Julieta quiso quedarse

Brais

  El hechicero supo que los Beta habían llegado. No porque se lo dijese alguien. Un padre, intuye cerca a su hijo por instinto. Recordó con una fuerza demoledora, aquel lejano día, ya perdido entre milenios, en que habían concebido la idea de instruir humanos tal como los brujos habían hecho con algunos de ellos, pero no para beneficiar a la causa de sus padres, sino para matar a su creación: los lupis. Los hechiceros, sabían que jamás tendrían ellos el poder y los conocimientos necesarios para conjurar una nueva raza. Entonces, incapaces de dejar de lado sus sentimientos ruines, decidieron que lo mejor era hacerla desaparecer, y así crearon a los Cazadores Beta, dotándolos de un discurso vacío, engañosamente heroico y criminal, que había sobrevivido hasta el presente. Brais, comprendió entonces, demasiados años después, el error que habían cometido. Miles de vidas se habían visto sesgadas a lo largo del tiempo, solo porque un par de aprendices de hechicería se habían sentido celosos. Las peores tragedias del universo, fueron en su cimiente un sentimiento ruin dentro de un pecho que no pudo contenerlo. Así las cosas.

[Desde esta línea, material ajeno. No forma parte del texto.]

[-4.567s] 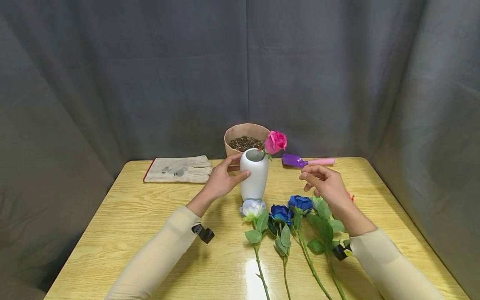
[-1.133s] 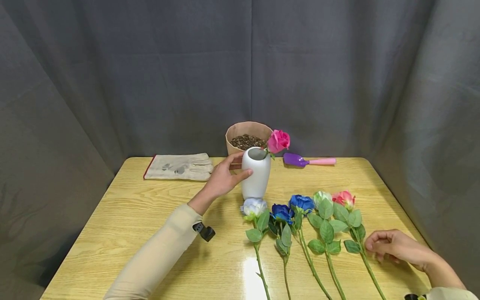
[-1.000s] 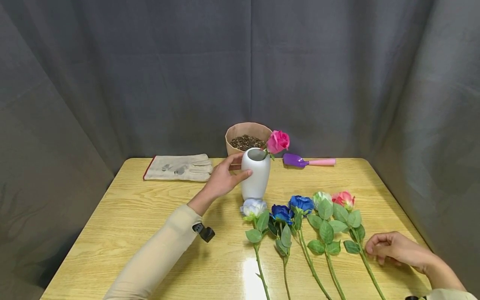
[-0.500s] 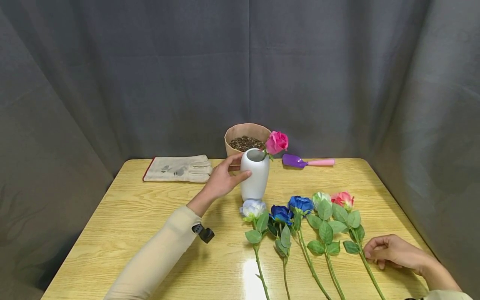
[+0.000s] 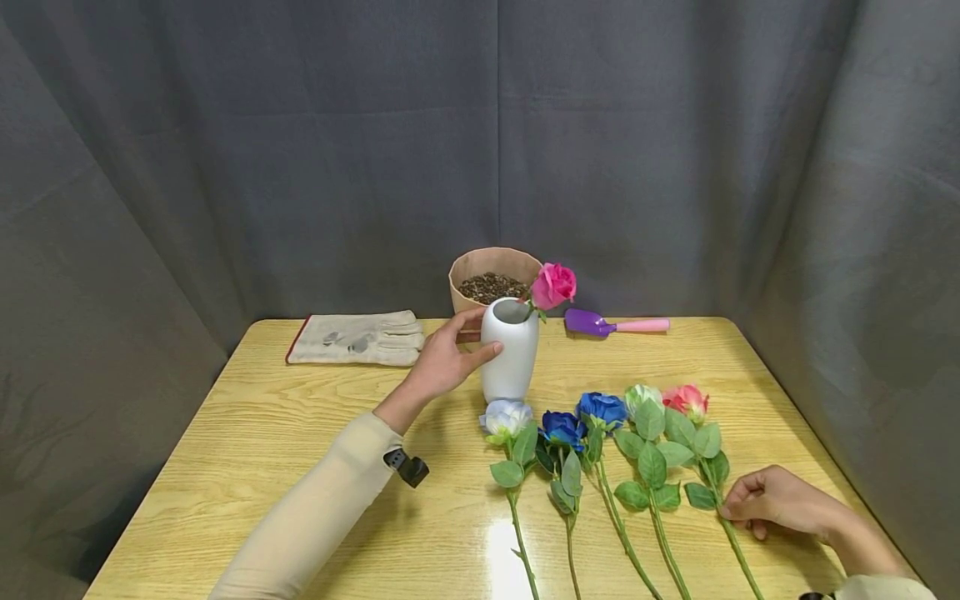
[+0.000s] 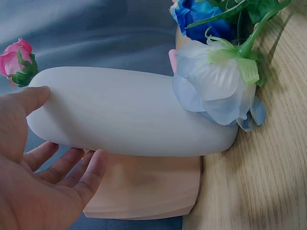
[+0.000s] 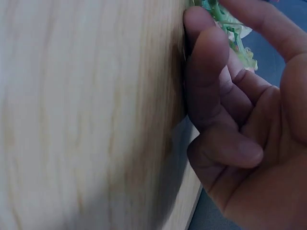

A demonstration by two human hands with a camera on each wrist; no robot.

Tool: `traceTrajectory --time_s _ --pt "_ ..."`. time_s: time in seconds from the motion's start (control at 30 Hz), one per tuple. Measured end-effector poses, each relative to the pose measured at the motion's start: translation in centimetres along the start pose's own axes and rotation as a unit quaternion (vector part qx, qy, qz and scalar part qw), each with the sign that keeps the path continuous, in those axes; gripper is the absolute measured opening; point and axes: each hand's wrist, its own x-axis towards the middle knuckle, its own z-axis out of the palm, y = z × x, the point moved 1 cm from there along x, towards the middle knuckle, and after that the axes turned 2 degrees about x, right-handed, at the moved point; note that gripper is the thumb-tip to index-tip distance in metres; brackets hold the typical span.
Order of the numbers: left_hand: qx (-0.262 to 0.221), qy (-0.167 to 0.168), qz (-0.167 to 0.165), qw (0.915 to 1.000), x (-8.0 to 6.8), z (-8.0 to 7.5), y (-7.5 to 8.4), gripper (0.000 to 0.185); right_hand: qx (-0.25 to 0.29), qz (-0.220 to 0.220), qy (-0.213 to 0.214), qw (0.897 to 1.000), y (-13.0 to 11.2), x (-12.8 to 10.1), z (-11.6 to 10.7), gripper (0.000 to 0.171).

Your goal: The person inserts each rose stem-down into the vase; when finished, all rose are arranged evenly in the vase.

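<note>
Stem of the coral rose (image 5: 729, 533) runs from our near edge away toward the white vase (image 5: 510, 354); our right hand (image 5: 776, 504) curls at its lower end, fingertips touching it, firm pinch unclear; left hand (image 5: 442, 362) cups the vase, far from that stem.

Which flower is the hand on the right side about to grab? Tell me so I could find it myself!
Start at the wooden table and find the row of five flowers lying flat in front of the white vase. Go to the end of the row by the right hand, whose fingers touch a stem there. That stem's flower is the pink-red rose, the only pink one lying down.
</note>
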Motion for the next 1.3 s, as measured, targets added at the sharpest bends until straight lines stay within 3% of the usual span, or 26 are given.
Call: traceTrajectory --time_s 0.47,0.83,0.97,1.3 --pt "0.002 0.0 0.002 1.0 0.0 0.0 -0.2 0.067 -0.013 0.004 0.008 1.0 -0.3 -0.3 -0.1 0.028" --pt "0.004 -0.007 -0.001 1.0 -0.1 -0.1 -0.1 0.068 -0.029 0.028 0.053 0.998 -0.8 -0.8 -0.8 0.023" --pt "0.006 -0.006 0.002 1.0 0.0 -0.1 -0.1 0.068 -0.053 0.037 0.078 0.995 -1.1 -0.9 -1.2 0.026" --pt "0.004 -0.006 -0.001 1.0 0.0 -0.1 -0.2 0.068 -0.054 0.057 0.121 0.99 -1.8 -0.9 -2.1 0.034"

   El hechicero se resignó. Ya no podía hacer más nada. Ese era el jaque mate de Roderica. Habían perdido. Si Brais hubiese podido hacer algo en ese momento, hubiera elegido cargar con el castigo él solo. Brais, había sido despiadado toda su existencia, pero la medida de su maldad, era el amor que tenía por su gente. Lo único en el mundo entero que le importaba de verdad. 

-¿Qué ha pasado con mi hija? –preguntó a una ufana Roderica que no paraba de conjurar falsas heridas, que fingían una brutal golpiza. La bruja se sorprendió. Al menos para hacer aquella pregunta, el hechicero, había vencido el dominio que tenía por sobre él.

-Donde tanto anhelaba estar –dijo sin ninguna intención en la voz.

-¿La has dejado en libertad? –preguntó confundido.

-Claro. Le he concedido la libertad.

-¿A cambio de qué? –se volvió a ella con el terror pintado en sus ojos.

-No querés saberlo Brais. –Lo miró con una compasión fingida –Créeme que no querés saberlo.  

-¡Roderica, por favor! –suplicó.

   La bruja suspiró, como si se resignase a contar algo doloroso. Pero en realidad fingía. Amaba ver sufrir a su peor enemigo.

-A cambio de que me enseñase el funcionamiento de cada elemento de seguridad de la Convención. Ingresé gracias a ella ¿Estás feliz?

  La cara del hechicero acabó por descomponerse.

-¡Te dije que no querías saberlo! –Brais vomitó bilis sobre la alfombra del imponente hall de la dependencia de la gobernación. Allí donde él y sus compañeros se juntaban a decidir el destino del mundo –has sucumbido a los enemigos del hombre de conocimiento que pretendías ser Brais.

-No me digas –masculló, limpiándose la boca con la manga de la camisa sucia y andrajosa que llevaba –¿por qué no acabamos de una vez por todas con esto Madre? –preguntó despectivamente.

-Es lo que estamos haciendo –susurró.